Custom IMDB Dataset is extracted between 2020-2021 and custom distilBERT model is trained for movie success probability prediction

Last update: Jan 18, 2022

Related tags

Deep Learning IMDB-Success-Predictor

Overview

IMDB Success Predictor

Project involves Web Scraping custom IMDB data between 2020 and 2021 of 10000 movies and shows sorted by number of votes ,fine tuning a pre trained DistilBERT Transformer using Transfer Learning and then saving and reusing the saved model for further use.

Stack

DistilBERT Transformer
Tensorflow
Numpy and Pandas
Selenium, BeautifulSoup4 and requests

Metrics

Accuracy achieved: 81.3492%
ROC_AUC_Score achieved: 0.7217

Installation

1) Ensure Python and Jupyter Notebook are installed. Optionally Conda environment can also be used.

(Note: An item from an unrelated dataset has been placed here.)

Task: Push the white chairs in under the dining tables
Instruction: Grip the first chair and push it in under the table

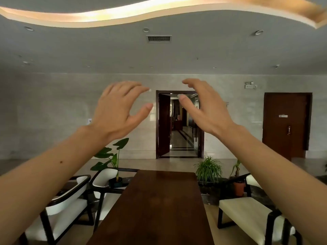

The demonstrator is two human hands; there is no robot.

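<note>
Both hands are raised in the air at about 12 o'clock, well above the furniture and touching nothing. The left hand (117, 110) has its fingers loosely curved and spread, thumb apart from the rest; the right hand (206, 106) mirrors it, fingers curled and parted, empty.

The long dark table (159, 206) runs straight ahead from 6 o'clock toward 12. On its left side, at about 8 o'clock, a white chair with a dark frame (65, 207) stands angled away from the table edge, clearly pulled out. A second white chair (104, 181) sits further along at about 10 o'clock, close to the table's far left corner and turned askew. At 4 o'clock a cream-seated chair (251, 213) stands apart from the right edge, and another seat (252, 179) shows behind it near 3 o'clock, mostly hidden by the forearm.

No chair looks tucked in yet, so the work seems barely begun. To do it well, I would lower the hands to the nearest chair's backrest, one on each side of the top rail, square the chair to the table edge first, then push evenly so the legs slide straight and the arms clear the tabletop. The potted plants (208, 169) near the far end should stay clear of the chairs.
</note>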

Install the required modules using

pip install -r requirements.txt 

or conda install -r requirements.txt

or !pip install -r requirements.txt for Google Colab.

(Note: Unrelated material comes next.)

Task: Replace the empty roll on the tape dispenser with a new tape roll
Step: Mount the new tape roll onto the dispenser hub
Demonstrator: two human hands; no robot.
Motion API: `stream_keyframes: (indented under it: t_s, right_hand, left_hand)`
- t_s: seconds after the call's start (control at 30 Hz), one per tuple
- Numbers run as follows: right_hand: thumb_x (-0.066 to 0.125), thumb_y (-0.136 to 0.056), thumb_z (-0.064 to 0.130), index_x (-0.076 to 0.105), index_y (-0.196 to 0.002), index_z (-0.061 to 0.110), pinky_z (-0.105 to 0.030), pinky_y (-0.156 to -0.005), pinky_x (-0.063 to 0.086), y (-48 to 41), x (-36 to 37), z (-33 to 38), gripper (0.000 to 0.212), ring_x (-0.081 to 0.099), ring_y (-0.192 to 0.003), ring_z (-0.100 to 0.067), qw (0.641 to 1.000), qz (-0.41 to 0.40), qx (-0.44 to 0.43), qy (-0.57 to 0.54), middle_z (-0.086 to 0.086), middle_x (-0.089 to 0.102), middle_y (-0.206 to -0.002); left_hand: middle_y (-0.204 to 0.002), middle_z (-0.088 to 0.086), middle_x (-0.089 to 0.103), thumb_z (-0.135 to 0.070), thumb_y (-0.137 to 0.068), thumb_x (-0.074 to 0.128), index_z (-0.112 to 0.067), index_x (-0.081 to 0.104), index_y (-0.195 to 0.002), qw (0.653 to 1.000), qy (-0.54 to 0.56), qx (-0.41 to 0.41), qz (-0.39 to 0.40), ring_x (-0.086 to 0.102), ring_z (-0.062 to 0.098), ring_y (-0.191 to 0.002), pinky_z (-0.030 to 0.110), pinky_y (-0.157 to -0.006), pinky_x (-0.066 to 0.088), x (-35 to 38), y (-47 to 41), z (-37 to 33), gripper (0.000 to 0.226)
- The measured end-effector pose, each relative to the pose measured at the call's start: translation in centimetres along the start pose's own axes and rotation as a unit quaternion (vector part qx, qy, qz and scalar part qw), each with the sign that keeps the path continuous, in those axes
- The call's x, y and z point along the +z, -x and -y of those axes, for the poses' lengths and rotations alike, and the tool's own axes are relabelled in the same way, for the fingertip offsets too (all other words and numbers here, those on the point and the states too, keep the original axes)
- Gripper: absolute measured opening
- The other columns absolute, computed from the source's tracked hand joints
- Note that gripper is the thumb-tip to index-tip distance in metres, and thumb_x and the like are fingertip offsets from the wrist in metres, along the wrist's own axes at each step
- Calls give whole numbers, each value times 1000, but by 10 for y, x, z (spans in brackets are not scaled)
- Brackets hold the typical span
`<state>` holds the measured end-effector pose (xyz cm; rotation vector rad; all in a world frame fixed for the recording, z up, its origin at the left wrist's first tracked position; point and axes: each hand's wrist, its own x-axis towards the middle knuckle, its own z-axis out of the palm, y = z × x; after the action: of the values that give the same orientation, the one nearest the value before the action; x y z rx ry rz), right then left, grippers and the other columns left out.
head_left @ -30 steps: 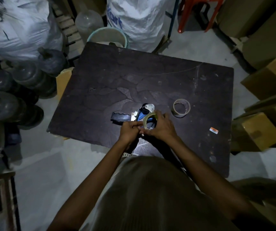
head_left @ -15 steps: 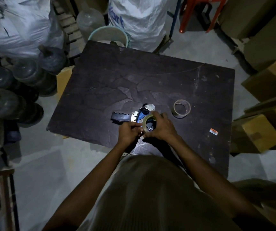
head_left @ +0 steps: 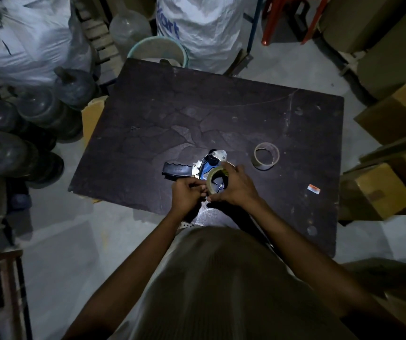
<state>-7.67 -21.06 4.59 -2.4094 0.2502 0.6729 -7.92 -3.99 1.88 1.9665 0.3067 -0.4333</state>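
A blue and metal tape dispenser (head_left: 206,165) with a black handle (head_left: 176,170) lies on its side on the dark board (head_left: 221,114). A new tape roll (head_left: 215,176) sits over the dispenser's hub. My right hand (head_left: 237,185) wraps around the roll's right and near side. My left hand (head_left: 187,195) pinches at the roll's left edge, fingertips closed; what lies between them is too small to tell. The empty cardboard core (head_left: 266,157) stands on the board, to the right of the dispenser, apart from both hands.
A small orange and white label (head_left: 314,188) lies on the board's right part. Cardboard boxes (head_left: 383,192) crowd the right side. Dark water jugs (head_left: 25,133) and white sacks (head_left: 20,33) fill the left. A bucket (head_left: 157,51) stands behind the board.
Both hands have stayed on the tape roll at the dispenser, with only slight finger shifts. The view has drifted a little.
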Motion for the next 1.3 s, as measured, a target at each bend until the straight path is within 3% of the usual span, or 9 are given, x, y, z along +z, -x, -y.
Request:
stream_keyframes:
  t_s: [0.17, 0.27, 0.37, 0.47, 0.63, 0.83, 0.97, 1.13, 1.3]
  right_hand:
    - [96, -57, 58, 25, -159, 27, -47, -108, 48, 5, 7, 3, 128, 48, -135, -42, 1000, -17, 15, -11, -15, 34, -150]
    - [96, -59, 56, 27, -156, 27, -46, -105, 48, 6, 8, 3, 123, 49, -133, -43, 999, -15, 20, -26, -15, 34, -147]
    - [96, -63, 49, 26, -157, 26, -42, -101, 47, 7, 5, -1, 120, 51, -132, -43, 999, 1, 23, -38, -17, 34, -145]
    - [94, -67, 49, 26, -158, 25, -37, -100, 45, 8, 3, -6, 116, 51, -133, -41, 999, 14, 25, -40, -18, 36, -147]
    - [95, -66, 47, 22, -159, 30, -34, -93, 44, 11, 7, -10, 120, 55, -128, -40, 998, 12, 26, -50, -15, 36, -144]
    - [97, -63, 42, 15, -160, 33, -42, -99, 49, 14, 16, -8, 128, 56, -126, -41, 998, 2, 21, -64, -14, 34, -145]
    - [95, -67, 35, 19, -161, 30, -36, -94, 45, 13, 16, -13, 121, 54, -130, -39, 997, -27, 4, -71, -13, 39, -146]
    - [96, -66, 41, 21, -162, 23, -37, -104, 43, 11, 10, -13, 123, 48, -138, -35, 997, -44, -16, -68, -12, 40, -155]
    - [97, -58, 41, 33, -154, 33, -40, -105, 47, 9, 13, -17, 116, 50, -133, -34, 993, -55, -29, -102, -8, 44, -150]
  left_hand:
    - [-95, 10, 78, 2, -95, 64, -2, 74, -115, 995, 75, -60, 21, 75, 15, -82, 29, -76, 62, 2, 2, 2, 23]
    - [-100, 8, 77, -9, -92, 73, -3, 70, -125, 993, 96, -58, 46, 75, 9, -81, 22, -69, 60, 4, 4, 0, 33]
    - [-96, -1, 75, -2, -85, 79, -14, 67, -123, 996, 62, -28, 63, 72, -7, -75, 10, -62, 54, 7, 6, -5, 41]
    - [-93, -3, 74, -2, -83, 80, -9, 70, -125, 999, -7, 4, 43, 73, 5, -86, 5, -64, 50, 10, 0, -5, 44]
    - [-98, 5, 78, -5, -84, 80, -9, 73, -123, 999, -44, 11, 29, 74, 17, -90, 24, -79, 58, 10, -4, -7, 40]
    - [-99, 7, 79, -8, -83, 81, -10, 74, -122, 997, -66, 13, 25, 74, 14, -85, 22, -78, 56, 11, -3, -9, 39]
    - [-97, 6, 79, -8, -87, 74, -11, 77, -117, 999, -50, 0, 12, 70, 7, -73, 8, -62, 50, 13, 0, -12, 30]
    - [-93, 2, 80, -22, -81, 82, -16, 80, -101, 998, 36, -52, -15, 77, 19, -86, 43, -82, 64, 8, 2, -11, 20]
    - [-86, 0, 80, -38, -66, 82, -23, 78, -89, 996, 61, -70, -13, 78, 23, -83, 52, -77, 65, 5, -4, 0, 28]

Selenium requires browser specific drivers. Guides for Chrome and Firefox are mentioned below. Alternatively,this step is optional if the notebook is run on Google Colab.
Chrome: https://chromedriver.chromium.org/getting-started
Firefox: https://www.lambdatest.com/blog/selenium-firefox-driver-tutorial/

Training

1)(Optional) Run the IMDB Web scraper . This generates the already provided csv file and imdb_movies pickle file.

Run the IMDB Web scraper on an environment which has GPU acceleration. Here it is used with Google Colab where Nvidia Tesla T4 or Nvidia Tesla K80 are allocated.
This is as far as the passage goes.